→ TASK DESCRIPTION
From first line to last, transcribe the listing exactly and skip any image.

··· DATASET SECTION

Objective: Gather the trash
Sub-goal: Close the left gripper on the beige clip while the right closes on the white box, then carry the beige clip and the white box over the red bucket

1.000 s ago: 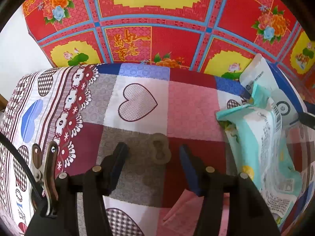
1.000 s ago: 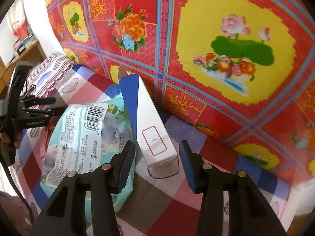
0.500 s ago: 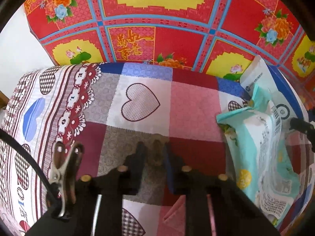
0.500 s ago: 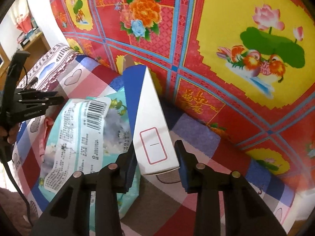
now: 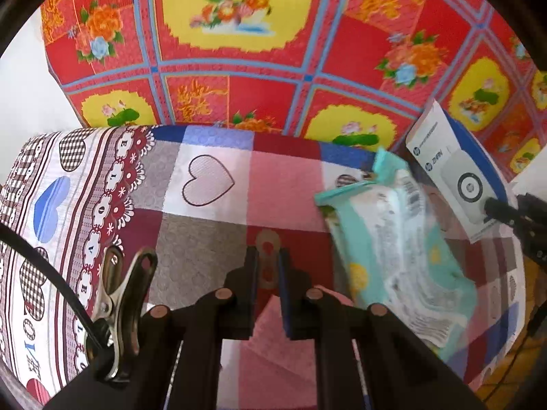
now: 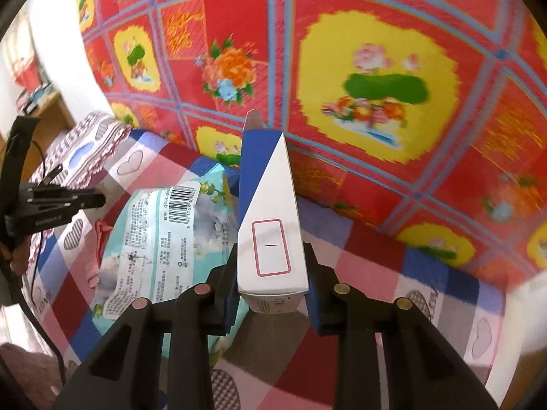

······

→ EXERCISE RESULT
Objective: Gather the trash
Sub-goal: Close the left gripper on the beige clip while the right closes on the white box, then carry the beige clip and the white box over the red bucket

1.000 s ago: 
1.000 s ago: 
0.500 s ago: 
0.500 s ago: 
now: 
now: 

This output is finished.